Chelsea: That connects nicely to my last question which is about what you've seen work well. What have you've experienced that has worked well to make this field less racist or to confront some of the prejudice and racism that is in the air.

Veronica: Oh, I think you have to talk about it. It has to be out there…And so that's what I believe about how this has to be approached. We have to do—what now people are saying since what's been happening in our country—you have to do the work. And that white people have to do the work. It's not my job to teach you. It's your job to read, to study, to go out and have different experiences, and to ask serious questions, not questions like, “Well, What do I do?” Well, you know, I’m not in that room with you. But you could start by working on you, because then you will be open to understanding this person, to hearing this person, to not invalidating this person's experience. That's something that happens a lot for white therapists because it's a different experience. They think Black people are just being paranoid. Because we talk about having to deal with white people in these racist spaces and what it brings up for us…Those are the kinds of things I think a lot of times get therapists in trouble.

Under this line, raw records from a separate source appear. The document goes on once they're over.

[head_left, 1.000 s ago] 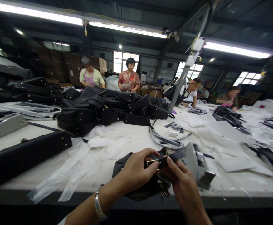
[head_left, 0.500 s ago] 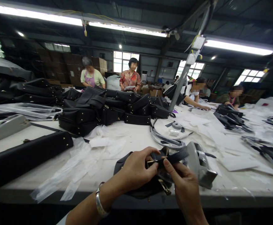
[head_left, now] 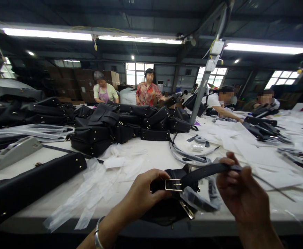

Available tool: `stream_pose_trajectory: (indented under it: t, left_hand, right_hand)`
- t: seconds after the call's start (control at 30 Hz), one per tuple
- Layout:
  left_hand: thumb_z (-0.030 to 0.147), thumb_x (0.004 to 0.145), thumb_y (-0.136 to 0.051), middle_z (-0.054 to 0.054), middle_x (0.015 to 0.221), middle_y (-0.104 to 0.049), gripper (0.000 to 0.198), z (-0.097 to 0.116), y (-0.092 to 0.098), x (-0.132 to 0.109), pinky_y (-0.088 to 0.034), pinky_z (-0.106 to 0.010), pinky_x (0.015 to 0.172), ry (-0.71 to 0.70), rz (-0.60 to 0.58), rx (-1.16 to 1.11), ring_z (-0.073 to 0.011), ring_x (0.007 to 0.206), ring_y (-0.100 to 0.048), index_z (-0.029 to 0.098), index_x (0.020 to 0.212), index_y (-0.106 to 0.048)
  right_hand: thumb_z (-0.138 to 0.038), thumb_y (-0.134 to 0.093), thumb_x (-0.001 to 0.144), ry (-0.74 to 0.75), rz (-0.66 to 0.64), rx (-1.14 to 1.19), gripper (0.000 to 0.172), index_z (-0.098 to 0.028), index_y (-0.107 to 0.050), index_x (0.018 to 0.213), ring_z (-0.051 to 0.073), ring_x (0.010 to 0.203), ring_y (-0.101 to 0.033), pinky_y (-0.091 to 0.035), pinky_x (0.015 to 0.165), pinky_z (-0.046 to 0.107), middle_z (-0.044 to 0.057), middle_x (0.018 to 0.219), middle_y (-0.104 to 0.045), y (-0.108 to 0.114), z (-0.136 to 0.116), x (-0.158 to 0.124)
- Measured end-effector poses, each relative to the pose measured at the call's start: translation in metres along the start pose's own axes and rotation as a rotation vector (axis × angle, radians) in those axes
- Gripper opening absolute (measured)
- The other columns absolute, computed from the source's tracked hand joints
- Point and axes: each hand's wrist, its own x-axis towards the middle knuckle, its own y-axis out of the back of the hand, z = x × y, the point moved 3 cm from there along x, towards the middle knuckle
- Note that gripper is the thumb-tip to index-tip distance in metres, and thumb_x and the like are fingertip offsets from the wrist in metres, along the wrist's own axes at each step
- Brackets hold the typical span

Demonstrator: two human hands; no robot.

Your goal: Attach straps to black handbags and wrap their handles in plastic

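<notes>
Between my hands a black leather strap (head_left: 205, 171) runs taut through a gold-coloured buckle (head_left: 177, 184). My left hand (head_left: 146, 190) pinches the strap just behind the buckle, thumb below and fingers above. The far end of the strap is gripped between the thumb and fingers of my right hand (head_left: 247, 197), raised to the right. Under them lies a black handbag (head_left: 161, 212) at the table's front edge, partly covered by my left hand. A metal clasp (head_left: 187, 210) hangs at its side, and clear plastic wrap (head_left: 200, 200) covers part of another strap.
Black bags (head_left: 155, 135) are heaped across the table's middle, and a long black bag (head_left: 37, 181) lies left. Plastic strips (head_left: 89, 188), a grey tape dispenser (head_left: 13, 152), coiled straps (head_left: 190, 159) and paper sheets (head_left: 234, 140) surround me. A metal post (head_left: 200, 97) rises ahead; several co-workers stand beyond.
My right hand has moved away to the right and up, drawing the strap out straight from the buckle. My left hand stays at the buckle, which now shows plainly.
</notes>
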Motion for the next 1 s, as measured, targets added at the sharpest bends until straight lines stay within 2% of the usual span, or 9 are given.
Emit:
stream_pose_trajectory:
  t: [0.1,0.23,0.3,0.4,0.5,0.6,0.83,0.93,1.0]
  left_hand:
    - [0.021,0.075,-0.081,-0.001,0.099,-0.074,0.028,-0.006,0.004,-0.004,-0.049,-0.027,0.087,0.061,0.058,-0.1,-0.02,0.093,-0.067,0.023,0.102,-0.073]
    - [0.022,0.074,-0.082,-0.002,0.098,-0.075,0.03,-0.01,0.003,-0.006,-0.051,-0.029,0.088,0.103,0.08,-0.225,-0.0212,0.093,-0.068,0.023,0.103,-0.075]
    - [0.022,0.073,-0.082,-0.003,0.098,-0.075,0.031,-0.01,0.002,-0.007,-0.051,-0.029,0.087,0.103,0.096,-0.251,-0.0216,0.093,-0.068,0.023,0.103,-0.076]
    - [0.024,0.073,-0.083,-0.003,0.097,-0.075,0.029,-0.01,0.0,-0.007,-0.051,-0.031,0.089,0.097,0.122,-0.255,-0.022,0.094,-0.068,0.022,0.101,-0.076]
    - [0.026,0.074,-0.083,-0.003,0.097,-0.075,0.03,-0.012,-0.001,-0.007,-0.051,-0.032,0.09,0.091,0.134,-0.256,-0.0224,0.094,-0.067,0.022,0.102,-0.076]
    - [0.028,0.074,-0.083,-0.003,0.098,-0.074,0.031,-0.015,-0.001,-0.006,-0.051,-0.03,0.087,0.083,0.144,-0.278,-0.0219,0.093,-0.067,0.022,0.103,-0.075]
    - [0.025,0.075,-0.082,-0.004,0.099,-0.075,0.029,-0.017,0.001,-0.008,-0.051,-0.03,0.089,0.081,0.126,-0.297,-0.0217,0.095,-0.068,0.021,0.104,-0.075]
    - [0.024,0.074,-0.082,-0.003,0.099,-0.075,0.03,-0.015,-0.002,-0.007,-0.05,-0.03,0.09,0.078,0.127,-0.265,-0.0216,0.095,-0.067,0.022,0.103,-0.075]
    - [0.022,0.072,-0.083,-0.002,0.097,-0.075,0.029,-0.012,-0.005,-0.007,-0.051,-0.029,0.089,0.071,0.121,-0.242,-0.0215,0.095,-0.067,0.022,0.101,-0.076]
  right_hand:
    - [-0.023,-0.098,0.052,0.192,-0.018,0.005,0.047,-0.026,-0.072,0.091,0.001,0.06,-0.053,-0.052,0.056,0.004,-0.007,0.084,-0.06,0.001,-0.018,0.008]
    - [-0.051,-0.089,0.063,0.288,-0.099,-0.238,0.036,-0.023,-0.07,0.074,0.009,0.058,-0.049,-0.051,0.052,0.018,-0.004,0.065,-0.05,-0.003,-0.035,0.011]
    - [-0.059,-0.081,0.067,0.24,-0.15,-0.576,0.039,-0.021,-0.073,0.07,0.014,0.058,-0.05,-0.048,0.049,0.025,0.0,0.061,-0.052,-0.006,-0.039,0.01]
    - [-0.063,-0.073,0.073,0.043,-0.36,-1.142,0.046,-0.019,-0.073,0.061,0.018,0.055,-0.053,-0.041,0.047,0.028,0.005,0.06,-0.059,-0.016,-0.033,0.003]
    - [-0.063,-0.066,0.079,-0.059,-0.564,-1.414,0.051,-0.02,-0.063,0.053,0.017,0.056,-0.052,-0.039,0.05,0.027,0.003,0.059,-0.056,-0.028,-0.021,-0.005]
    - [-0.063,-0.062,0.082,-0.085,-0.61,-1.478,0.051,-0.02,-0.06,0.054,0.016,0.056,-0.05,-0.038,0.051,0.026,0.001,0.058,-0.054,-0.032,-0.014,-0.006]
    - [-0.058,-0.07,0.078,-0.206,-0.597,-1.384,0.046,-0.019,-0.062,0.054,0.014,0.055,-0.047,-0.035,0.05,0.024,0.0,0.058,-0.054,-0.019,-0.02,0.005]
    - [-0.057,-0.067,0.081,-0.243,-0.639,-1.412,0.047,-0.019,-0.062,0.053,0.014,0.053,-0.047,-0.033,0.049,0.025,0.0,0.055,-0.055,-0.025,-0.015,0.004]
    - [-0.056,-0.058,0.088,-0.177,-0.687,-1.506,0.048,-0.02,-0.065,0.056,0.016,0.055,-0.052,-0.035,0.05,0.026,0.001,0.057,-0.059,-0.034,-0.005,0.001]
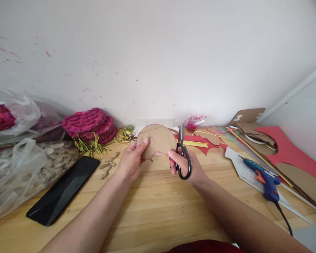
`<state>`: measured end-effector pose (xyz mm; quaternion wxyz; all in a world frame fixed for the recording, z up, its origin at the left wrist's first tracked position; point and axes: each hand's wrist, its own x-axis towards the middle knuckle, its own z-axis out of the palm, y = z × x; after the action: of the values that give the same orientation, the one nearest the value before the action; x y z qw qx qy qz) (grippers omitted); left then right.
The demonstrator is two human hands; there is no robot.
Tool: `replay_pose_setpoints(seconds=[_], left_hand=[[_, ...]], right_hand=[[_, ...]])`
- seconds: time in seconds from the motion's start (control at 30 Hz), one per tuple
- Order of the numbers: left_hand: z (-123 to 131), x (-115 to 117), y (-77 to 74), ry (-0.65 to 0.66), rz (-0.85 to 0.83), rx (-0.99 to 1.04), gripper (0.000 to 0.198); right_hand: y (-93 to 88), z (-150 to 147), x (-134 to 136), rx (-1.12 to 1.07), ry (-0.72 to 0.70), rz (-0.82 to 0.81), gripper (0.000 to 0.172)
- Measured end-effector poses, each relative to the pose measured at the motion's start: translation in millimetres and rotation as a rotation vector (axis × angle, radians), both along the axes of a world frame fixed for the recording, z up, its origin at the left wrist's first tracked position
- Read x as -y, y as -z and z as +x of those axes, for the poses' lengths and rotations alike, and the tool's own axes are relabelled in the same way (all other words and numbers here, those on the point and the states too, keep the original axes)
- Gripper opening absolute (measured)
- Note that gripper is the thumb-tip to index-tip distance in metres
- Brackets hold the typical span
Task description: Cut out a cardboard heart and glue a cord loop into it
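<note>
A round cardboard disc with a thin pinkish edge is held up over the wooden table. My left hand grips its left side, thumb on the face and fingers behind. Black-handled scissors hang on the fingers of my right hand, blades pointing up and away. The thumb and fingertips of that hand touch the lower right rim of the disc. A small notch or flap shows at the disc's bottom edge.
To the left are a black phone, loose pumpkin-like seeds, stacked magenta discs and a plastic bag of seeds. On the right lie a blue glue gun, red sheet and cardboard pieces. A wall rises behind.
</note>
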<state>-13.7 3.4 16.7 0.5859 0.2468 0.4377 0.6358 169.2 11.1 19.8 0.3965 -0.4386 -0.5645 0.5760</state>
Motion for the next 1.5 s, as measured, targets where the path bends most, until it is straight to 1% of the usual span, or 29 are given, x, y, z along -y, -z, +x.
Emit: replay_pose_setpoints(seconds=[0.13,0.17,0.27,0.33,0.4,0.47,0.57,0.67,0.8,0.97,1.13,1.5], left_hand=[[-16,-6,-9.7,-0.092,0.084,-0.042,0.048],[-21,-8,-13.0,-0.108,0.098,-0.046,0.048],[-35,-11,-22.7,-0.179,0.127,-0.038,0.047],[-43,-12,-26.4,-0.239,0.124,-0.029,0.049],[-47,-13,-27.2,-0.275,0.12,-0.02,0.049],[-48,-13,-25.7,-0.246,0.116,-0.023,0.048],[-46,-12,-22.6,-0.114,0.09,-0.069,0.047],[-41,-10,-21.4,-0.035,0.072,-0.125,0.052],[-39,-9,-20.6,-0.018,0.071,-0.156,0.053],[-39,-9,-16.0,0.018,0.077,-0.18,0.051],[-37,-8,-15.4,0.014,0.084,-0.203,0.052],[-33,-7,-22.2,0.024,0.05,-0.222,0.048]], right_hand=[[1.4,6,-1,-0.013,-0.034,-0.023,0.052],[0.2,9,-2,-0.002,-0.062,-0.019,0.053],[-5.2,22,-7,0.087,-0.209,0.039,0.056],[-8.3,31,-12,0.218,-0.358,0.109,0.055],[-9.7,36,-14,0.348,-0.471,0.156,0.053],[-9.9,36,-13,0.456,-0.521,0.18,0.05],[-10.0,30,-6,0.534,-0.564,0.209,0.046],[-10.7,25,0,0.549,-0.578,0.203,0.046],[-11.1,24,1,0.573,-0.564,0.194,0.046],[-12.1,22,2,0.579,-0.57,0.18,0.049],[-13.6,20,4,0.608,-0.561,0.182,0.05],[-9.4,21,4,0.569,-0.572,0.148,0.054]])
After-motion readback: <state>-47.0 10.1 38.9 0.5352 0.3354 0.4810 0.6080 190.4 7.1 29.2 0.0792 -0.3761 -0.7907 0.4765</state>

They don't really understand or know the experience. They think we're in a fucking post racial society. And we're not. As you can see…And if people can just ignore that? What does that say to the other person? So maybe I'm saying that there's a component of this too, of doing some social justice work, of really putting yourself out there. That's my viewpoint about how to deal with it. It's not easy, people don't want to do it. [But] I think it is part of the moment that people are thinking more about this now wondering more, after seeing a man killed on their own television set.

 Chelsea: Thank you so much for your time and for sharing your mind with me and the MHT community.  

 Veronica: Take care. Bye. Bye.


Veronica Abney, LCSW, PhD, is a training and supervising psychoanalyst with the Institute of Contemporary Psychoanalysis-Los Angeles. She specializes in trauma associated with childhood sexual abuse and practices psychoanalysis and psychotherapy in the Los Angeles area. She works with preteens, adolescents, and adults.


Chelsea Small, LCSW, believes in the wisdom of the therapeutic relationship to ignite transformative growth. She has extensive experience working with people impacted by trauma, domestic violence, and the effects of emotional dysregulation.